§ ASSIGNED TASK
Filter the records below for the word "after". Keep each line that has it.
================================
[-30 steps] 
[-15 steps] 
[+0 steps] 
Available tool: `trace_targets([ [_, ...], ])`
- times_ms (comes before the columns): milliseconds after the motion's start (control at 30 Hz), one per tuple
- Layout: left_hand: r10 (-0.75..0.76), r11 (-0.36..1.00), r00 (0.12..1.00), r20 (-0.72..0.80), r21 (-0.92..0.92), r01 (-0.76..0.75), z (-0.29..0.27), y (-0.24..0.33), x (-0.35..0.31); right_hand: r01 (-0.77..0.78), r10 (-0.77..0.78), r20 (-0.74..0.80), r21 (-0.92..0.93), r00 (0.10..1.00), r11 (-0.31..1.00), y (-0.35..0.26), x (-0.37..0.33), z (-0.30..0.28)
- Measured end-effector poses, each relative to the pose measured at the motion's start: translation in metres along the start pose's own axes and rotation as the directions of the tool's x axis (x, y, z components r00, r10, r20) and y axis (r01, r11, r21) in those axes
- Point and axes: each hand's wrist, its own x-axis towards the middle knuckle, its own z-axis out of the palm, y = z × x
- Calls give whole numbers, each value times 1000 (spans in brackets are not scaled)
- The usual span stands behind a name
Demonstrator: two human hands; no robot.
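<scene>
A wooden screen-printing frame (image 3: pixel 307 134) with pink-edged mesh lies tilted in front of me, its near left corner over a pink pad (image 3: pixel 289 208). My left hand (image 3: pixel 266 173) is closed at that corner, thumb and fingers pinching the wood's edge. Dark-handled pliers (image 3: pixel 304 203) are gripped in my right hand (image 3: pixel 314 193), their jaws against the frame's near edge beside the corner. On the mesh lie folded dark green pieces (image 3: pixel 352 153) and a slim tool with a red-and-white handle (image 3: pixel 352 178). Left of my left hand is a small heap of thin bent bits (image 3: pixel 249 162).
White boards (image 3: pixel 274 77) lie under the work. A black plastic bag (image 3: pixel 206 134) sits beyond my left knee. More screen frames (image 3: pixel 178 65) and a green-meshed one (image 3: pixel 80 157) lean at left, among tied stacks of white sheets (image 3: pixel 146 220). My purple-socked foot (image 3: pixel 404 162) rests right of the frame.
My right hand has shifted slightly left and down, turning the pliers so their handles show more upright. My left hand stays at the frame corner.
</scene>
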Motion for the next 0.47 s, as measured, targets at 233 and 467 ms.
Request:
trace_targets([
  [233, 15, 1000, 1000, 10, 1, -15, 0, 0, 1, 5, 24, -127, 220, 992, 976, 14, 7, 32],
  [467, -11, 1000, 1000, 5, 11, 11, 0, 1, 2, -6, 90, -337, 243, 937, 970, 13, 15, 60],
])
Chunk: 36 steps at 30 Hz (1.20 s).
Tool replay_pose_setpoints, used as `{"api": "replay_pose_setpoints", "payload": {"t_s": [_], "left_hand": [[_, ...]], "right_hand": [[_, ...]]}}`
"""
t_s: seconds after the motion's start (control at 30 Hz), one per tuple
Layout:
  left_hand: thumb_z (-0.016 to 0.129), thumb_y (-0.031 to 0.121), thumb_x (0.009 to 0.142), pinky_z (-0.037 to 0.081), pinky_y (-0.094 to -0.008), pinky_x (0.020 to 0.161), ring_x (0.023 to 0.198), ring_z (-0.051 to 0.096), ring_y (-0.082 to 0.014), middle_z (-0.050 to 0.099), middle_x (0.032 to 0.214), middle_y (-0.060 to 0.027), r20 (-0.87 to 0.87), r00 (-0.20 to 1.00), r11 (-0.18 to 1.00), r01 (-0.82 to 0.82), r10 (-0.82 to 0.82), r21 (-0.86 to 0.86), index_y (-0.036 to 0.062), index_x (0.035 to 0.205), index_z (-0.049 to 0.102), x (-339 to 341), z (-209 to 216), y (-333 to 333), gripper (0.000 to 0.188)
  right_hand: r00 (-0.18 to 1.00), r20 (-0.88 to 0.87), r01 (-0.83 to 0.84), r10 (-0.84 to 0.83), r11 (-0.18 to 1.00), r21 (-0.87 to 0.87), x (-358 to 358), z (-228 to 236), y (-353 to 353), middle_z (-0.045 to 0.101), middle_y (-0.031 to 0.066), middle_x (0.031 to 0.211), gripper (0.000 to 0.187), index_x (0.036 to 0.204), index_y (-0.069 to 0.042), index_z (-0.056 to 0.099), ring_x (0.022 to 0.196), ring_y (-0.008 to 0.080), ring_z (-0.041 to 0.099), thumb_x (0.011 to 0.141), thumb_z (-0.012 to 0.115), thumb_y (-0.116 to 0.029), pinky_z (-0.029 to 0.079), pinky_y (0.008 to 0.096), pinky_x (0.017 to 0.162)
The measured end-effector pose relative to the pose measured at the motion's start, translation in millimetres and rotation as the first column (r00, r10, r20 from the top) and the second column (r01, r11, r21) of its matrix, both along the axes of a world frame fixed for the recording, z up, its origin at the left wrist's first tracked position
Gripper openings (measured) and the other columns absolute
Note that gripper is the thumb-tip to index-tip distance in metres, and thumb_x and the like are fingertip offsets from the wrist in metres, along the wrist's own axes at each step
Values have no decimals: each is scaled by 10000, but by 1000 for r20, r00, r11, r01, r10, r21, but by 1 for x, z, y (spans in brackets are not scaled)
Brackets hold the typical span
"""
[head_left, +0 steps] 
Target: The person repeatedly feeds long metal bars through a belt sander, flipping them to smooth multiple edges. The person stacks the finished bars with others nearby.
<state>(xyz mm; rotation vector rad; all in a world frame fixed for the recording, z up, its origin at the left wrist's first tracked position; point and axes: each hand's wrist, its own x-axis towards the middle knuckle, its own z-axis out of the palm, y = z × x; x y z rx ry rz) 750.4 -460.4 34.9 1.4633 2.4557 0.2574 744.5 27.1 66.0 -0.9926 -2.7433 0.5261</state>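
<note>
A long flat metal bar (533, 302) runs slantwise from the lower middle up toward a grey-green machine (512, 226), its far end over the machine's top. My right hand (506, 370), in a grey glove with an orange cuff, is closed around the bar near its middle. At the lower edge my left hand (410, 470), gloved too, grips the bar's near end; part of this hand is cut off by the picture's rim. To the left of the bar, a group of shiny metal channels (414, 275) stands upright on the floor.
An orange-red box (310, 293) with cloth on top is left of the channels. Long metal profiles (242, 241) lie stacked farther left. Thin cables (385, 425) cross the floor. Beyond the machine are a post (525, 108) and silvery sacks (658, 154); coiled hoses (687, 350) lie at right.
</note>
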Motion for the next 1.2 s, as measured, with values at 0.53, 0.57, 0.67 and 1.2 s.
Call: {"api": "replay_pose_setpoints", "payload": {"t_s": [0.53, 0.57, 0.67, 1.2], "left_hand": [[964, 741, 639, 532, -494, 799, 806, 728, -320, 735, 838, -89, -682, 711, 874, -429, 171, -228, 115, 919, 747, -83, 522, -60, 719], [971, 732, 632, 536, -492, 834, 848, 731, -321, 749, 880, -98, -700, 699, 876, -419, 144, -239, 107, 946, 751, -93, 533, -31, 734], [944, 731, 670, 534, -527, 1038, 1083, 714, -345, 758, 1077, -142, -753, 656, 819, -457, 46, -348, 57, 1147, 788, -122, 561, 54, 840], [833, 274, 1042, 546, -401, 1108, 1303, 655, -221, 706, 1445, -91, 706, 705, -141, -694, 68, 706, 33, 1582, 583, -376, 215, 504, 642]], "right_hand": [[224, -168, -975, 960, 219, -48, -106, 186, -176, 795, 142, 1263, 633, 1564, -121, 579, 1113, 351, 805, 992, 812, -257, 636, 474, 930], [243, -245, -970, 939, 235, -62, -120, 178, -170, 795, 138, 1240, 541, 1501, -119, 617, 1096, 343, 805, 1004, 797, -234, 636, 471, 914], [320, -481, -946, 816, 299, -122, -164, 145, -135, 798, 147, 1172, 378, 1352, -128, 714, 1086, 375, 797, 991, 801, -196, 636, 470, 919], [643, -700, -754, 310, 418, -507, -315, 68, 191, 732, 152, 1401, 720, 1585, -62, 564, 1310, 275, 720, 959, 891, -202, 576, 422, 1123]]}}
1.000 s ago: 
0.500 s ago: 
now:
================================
§ ANSWER TO THE EXERCISE
- times_ms (comes before the columns): milliseconds after the motion's start (control at 30 Hz), one per tuple
t_s: seconds after the motion's start (control at 30 Hz), one per tuple

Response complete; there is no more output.